### Work required:
Where a line of the records contains the word "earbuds", show that line.

____ Dataset entries

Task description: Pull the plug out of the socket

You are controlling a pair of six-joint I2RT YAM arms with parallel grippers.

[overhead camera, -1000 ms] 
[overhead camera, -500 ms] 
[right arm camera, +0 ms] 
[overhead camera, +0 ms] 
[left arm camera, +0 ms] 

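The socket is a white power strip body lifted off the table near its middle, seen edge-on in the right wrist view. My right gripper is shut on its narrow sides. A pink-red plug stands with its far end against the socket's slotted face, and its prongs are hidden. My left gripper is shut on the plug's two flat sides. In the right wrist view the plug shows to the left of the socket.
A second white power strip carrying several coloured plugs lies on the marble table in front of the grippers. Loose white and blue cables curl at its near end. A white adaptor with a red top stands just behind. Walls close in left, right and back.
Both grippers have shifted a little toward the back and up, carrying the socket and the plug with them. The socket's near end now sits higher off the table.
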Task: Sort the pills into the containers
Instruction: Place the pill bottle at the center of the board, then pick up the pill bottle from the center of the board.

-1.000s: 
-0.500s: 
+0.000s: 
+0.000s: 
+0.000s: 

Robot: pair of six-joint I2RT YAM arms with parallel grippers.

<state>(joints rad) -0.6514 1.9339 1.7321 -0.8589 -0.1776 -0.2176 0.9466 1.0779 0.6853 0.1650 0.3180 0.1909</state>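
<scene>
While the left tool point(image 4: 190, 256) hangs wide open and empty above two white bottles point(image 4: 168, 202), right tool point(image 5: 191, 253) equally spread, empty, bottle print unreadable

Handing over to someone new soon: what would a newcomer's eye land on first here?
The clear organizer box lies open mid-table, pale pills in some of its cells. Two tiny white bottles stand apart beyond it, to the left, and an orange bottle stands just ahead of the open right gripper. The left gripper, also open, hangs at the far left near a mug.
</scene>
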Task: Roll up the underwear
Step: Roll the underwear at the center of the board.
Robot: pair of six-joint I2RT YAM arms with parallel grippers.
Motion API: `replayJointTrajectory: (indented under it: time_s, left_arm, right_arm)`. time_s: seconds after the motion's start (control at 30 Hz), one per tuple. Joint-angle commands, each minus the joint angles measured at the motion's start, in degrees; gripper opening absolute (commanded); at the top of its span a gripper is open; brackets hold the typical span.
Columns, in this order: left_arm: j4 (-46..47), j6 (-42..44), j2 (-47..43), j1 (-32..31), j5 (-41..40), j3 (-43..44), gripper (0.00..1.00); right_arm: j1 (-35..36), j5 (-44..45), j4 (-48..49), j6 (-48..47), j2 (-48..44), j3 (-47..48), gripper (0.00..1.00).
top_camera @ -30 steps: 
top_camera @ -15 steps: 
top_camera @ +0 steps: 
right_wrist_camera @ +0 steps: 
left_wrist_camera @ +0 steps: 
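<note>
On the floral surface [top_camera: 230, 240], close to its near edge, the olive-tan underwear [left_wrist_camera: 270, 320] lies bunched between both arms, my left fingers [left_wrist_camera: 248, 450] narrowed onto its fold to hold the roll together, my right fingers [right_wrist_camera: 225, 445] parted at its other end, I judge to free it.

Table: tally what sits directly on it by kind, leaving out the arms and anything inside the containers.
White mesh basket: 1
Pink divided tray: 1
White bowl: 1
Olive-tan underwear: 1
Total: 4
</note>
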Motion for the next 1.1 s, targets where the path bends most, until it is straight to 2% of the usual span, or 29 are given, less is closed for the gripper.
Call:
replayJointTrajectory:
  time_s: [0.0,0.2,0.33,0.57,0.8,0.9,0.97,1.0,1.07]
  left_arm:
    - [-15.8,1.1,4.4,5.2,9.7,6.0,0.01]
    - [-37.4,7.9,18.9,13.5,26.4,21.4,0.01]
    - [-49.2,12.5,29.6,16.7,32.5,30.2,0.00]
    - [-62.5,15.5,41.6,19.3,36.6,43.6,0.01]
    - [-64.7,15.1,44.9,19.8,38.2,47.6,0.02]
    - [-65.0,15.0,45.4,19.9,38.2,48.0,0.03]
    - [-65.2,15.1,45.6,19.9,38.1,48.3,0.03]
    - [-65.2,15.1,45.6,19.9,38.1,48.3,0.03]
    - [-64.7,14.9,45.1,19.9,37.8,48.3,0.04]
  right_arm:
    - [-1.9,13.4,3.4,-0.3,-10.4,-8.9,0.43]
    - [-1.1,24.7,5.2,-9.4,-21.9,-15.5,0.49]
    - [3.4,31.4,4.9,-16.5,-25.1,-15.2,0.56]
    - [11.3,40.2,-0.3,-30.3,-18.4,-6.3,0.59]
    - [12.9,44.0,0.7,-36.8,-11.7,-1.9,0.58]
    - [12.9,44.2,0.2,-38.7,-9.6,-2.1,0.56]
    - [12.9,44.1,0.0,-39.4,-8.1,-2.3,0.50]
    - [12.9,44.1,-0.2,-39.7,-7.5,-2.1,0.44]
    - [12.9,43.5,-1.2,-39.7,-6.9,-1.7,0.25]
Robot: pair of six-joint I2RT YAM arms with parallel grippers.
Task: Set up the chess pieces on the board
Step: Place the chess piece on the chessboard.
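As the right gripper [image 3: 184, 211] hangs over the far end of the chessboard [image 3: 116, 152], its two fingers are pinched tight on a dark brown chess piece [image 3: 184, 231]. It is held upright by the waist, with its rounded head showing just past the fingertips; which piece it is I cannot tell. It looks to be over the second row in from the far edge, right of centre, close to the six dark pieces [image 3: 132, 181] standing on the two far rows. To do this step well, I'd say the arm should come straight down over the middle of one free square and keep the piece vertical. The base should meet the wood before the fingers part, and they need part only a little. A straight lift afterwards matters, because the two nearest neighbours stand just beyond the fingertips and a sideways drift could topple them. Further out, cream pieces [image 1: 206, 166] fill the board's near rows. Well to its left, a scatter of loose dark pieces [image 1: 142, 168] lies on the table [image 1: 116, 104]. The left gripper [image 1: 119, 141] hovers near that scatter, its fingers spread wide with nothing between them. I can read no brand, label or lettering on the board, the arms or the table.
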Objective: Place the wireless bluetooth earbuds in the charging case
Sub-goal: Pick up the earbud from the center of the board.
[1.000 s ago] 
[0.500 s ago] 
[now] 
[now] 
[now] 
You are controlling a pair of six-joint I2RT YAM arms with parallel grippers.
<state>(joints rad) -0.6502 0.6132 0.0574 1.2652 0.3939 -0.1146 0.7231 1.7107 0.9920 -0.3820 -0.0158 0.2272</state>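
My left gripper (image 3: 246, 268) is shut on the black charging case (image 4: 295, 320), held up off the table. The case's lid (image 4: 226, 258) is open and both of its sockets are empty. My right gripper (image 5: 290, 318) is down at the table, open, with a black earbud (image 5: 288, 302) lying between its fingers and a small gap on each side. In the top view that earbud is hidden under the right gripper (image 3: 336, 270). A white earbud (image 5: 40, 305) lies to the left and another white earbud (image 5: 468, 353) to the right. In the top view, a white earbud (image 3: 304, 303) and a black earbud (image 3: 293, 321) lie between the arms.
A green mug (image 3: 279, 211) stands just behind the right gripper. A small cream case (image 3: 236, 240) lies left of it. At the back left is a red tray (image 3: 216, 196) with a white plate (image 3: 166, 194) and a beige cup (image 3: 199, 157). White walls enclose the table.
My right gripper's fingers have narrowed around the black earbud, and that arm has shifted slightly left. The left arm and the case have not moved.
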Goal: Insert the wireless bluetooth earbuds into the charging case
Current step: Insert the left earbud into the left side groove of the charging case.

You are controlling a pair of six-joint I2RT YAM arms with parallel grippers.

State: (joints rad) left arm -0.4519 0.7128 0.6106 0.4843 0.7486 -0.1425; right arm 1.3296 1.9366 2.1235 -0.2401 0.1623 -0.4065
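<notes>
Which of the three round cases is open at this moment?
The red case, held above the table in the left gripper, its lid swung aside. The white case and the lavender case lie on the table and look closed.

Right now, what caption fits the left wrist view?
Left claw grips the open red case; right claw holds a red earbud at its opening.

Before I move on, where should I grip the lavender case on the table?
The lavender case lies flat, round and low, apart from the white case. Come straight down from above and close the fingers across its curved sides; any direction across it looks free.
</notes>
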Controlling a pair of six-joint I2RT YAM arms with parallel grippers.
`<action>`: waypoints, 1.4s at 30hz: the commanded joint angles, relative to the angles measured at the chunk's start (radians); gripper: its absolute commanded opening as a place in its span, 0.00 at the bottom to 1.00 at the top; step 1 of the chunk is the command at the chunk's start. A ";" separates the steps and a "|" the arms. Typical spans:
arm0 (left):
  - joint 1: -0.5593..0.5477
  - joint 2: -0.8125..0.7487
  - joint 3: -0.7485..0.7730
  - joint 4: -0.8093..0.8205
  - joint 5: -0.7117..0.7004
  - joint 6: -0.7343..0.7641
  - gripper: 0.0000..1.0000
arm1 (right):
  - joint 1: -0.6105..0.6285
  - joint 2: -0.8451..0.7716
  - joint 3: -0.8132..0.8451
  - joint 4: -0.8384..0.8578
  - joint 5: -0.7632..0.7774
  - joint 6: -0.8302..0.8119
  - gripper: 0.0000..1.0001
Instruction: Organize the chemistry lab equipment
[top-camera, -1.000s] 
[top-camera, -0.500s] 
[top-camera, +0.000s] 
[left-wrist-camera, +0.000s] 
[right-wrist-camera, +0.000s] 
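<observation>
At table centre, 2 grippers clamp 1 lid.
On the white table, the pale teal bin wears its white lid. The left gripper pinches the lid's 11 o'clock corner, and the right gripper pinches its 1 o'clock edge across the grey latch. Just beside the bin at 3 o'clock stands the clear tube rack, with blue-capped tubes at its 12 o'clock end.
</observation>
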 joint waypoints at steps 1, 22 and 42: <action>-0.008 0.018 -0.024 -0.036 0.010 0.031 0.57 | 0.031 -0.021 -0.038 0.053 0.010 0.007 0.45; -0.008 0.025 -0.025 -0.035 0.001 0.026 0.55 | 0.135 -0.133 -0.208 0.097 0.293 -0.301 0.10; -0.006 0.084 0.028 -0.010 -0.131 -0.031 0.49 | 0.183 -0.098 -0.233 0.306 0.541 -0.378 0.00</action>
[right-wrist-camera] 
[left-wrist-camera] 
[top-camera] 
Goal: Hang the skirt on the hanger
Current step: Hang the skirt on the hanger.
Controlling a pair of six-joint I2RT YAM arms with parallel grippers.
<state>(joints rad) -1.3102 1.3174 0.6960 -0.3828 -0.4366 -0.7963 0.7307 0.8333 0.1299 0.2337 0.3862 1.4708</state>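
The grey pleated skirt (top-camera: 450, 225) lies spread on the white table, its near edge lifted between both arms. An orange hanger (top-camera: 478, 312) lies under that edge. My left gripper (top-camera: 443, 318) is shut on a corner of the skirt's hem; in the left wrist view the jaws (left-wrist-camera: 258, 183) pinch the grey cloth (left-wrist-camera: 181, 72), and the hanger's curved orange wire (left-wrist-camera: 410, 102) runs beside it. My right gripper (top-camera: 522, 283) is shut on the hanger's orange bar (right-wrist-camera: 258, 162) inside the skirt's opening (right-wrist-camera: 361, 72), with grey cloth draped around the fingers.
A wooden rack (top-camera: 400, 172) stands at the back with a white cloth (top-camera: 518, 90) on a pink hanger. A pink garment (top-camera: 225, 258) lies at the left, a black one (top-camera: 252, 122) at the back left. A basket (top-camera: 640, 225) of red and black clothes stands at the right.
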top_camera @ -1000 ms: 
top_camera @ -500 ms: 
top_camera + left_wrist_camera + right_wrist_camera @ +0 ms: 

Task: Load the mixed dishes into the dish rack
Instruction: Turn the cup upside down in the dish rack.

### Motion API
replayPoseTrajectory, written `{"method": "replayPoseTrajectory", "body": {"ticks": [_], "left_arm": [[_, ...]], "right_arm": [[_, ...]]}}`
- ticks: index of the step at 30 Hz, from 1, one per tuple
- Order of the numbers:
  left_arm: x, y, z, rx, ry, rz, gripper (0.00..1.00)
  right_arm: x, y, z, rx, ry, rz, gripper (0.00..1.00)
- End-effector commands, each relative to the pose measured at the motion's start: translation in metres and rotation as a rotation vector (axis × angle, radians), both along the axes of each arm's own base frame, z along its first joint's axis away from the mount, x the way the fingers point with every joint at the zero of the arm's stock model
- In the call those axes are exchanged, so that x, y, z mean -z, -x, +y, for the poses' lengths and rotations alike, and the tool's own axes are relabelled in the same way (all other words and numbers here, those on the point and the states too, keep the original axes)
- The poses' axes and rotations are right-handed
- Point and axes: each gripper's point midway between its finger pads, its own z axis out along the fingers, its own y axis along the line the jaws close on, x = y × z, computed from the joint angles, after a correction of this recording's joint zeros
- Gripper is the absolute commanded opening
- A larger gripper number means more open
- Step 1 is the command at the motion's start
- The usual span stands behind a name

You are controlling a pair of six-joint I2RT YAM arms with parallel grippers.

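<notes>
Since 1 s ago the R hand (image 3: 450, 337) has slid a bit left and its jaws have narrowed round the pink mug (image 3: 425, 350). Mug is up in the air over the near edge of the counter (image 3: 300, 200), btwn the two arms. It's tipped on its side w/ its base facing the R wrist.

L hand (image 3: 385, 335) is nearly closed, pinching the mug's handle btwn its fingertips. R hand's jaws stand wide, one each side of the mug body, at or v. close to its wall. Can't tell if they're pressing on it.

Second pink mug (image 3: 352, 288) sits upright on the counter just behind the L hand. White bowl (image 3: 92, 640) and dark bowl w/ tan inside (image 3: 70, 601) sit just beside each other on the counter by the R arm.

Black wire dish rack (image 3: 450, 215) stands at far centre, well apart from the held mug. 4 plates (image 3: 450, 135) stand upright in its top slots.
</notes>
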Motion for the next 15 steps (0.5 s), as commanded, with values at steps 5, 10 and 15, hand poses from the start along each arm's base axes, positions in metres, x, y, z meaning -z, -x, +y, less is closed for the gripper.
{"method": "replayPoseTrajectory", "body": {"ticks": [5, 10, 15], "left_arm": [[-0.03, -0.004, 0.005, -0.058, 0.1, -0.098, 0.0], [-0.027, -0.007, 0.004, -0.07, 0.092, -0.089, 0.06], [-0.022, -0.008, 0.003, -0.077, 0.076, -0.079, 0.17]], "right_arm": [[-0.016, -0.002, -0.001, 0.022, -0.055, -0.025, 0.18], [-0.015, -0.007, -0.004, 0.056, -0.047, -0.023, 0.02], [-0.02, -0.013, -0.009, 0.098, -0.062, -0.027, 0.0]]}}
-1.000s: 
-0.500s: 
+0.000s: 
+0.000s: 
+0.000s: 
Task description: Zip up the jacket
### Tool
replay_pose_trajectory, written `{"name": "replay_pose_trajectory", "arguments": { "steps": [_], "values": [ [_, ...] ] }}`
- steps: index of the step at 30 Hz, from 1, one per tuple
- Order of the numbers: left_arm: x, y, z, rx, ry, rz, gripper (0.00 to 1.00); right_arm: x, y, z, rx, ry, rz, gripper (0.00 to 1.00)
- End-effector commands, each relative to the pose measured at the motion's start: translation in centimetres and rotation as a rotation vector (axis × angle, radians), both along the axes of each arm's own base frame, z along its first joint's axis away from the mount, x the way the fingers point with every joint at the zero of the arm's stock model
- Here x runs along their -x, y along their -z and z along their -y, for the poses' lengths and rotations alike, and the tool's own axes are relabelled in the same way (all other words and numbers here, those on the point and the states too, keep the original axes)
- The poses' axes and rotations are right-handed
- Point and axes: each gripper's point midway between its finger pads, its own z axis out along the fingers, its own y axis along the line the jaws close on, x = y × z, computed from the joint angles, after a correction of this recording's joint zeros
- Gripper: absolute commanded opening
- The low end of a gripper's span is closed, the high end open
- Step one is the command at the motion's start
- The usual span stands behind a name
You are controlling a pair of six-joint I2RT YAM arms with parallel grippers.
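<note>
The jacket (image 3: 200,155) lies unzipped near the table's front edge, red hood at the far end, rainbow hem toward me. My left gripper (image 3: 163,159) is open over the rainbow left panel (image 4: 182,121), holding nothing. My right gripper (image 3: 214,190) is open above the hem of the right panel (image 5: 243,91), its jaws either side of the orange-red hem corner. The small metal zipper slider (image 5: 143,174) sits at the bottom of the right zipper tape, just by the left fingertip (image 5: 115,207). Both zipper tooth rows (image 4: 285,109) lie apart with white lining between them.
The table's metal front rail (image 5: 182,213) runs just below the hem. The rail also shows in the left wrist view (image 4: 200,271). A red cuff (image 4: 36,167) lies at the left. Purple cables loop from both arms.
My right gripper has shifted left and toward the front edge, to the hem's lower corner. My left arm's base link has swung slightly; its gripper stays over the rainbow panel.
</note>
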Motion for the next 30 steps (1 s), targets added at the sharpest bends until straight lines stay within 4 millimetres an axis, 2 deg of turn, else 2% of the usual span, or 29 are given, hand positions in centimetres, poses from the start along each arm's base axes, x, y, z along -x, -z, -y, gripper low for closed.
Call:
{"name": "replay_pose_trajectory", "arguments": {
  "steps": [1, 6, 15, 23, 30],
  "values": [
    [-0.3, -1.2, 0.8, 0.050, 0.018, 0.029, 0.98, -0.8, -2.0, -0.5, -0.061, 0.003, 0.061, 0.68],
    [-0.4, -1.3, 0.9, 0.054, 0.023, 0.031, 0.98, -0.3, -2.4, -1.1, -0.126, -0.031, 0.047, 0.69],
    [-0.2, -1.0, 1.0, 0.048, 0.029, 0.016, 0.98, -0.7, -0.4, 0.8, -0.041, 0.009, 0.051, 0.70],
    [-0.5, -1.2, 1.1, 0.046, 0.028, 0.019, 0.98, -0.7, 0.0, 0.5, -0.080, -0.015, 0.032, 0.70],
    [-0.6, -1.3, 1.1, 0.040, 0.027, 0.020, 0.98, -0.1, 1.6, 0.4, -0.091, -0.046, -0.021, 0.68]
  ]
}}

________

### Result of the exercise:
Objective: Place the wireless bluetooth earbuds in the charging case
Goal: Insert the wireless bluetooth earbuds into the charging case

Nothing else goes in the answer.